# Rachel Maddow an FA?



## Ned Sonntag (Apr 5, 2010)

http://www.huffingtonpost.com/2010/04/05/rachel-maddow-susan-mikul_n_524941.html Wow Rachel's GF is quite cute! I like the way she thinks!!!:eat2::bow:


----------



## Saoirse (Apr 5, 2010)

Sort of off-topic, but I've been trying to find out where she lives! Im also in Western MA and I heard she lives between Pittsfield and Northampton... so near me somewhere!


----------



## Tooz (Apr 5, 2010)

o m g

n: hot butch fa girlfriend <3


----------



## Saoirse (Apr 5, 2010)

Tooz said:


> o m g
> 
> n: hot butch fa girlfriend <3



Rachel Maddow is totally a babe.


----------



## Tooz (Apr 5, 2010)

Saoirse said:


> Rachel Maddow is totally a babe.



I knooooooow.

This site makes me melt into a puddle:

http://www.tophotbutches.com/the-2009-list/2009-1-5/


----------



## Saoirse (Apr 5, 2010)

Why have I never heard of Chris Pureka? Must google.


----------



## Gingembre (Apr 5, 2010)

Tooz said:


> This site makes me melt into a puddle:
> 
> http://www.tophotbutches.com/the-2009-list/2009-1-5/



I fell in lust a lot looking through that! Thank you, Tooz, thank you  :bow:


----------



## knobby59 (Apr 5, 2010)

Major Maddow fan here!


----------



## liz (di-va) (Apr 5, 2010)

Where are we gettin the FA bit from? I'm missing something. Love Rachel M tho.


----------



## JerseyGirl07093 (Apr 5, 2010)

There isn't a picture of her girlfriend in the article in the link but I saw another article over the weekend (probably the same one everyone else saw) and it had a pic. Rachel's gf looks to be a BBW.


----------



## liz (di-va) (Apr 5, 2010)

I must be lookin at the wrong pix, because I'm not getting BBW at all...just a rounder, older face.


----------



## Tooz (Apr 5, 2010)

Iiii dunno, she looks like a chunklebutt to mee.


----------



## Tau (Apr 5, 2010)

OMG Chris Pureka!! *fans self*


----------



## Saoirse (Apr 5, 2010)

Tau said:


> OMG Chris Pureka!! *fans self*



she lives near me as well! i need to be going to shows.


----------



## Tau (Apr 5, 2010)

Saoirse said:


> she lives near me as well! i need to be going to shows.
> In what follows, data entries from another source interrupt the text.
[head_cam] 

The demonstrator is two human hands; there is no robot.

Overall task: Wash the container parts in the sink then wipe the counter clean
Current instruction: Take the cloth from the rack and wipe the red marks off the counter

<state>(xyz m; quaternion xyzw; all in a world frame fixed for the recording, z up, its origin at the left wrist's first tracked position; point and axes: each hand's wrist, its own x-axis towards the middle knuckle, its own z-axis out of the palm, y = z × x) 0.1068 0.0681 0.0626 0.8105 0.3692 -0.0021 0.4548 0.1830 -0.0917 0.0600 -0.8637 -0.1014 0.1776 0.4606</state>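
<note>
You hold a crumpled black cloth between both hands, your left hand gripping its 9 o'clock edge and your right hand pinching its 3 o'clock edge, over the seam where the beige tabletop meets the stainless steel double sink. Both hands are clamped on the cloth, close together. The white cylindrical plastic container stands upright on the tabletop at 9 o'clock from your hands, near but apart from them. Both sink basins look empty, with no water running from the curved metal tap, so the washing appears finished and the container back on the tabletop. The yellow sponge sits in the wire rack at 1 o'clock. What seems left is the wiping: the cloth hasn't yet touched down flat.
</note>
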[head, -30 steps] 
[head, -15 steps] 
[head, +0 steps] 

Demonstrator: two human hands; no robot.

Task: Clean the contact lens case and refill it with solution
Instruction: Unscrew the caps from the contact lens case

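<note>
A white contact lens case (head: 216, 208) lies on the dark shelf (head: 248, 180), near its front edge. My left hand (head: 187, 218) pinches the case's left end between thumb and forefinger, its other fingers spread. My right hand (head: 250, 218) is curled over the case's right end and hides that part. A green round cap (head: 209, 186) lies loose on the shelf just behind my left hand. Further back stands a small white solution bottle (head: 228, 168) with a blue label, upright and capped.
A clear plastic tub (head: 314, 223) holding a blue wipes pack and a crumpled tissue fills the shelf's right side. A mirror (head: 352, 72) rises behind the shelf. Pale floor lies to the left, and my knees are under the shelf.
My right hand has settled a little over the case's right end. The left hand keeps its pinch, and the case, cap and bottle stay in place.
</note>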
You lucky, lucky thing you! *iz jealous* Um - please throw panties on my behalf 

Tooz, I would now like to offer my heartfelt thanks for that link  Pink and White Productions is turning out to be quite the trove :smitten:


----------



## StarWitness (Apr 8, 2010)

Rachel Maddow has a girlfriend?

Oh....


----------



## Duniwin (Apr 8, 2010)

Saoirse said:


> Sort of off-topic, but I've been trying to find out where she lives! Im also in Western MA and I heard she lives between Pittsfield and Northampton... so near me somewhere!



Wow, near me too! I drive that stretch of route 9 every week.
The People article says it's in the Berkshires. Small world.


----------



## maggie2 (Apr 9, 2010)

The People article has a photo of Rachel and her girlfriend and it appears to me that the girlfriend is a bbw. 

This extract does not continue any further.